== Required action ==
In this exercise, restate the listing word for word.
(Data section)
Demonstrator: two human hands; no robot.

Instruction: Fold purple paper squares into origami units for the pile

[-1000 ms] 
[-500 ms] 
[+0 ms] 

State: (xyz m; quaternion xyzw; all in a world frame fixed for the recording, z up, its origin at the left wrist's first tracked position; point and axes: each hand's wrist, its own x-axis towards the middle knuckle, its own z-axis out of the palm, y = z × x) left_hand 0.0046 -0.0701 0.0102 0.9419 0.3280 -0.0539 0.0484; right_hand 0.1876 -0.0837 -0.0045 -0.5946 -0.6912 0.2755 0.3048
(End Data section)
== Answer to the problem ==
Demonstrator: two human hands; no robot.

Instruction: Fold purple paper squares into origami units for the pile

[-1000 ms] 
[-500 ms] 
[+0 ms] 

State: (xyz m; quaternion xyzw; all in a world frame fixed for the recording, z up, its origin at the left wrist's first tracked position; point and axes: each hand's wrist, its own x-axis towards the middle knuckle, its own z-axis out of the palm, y = z × x) left_hand 0.0046 -0.0701 0.0102 0.9419 0.3280 -0.0539 0.0484; right_hand 0.1876 -0.0837 -0.0045 -0.5946 -0.6912 0.2755 0.3048

This output is complete, and the exercise is done.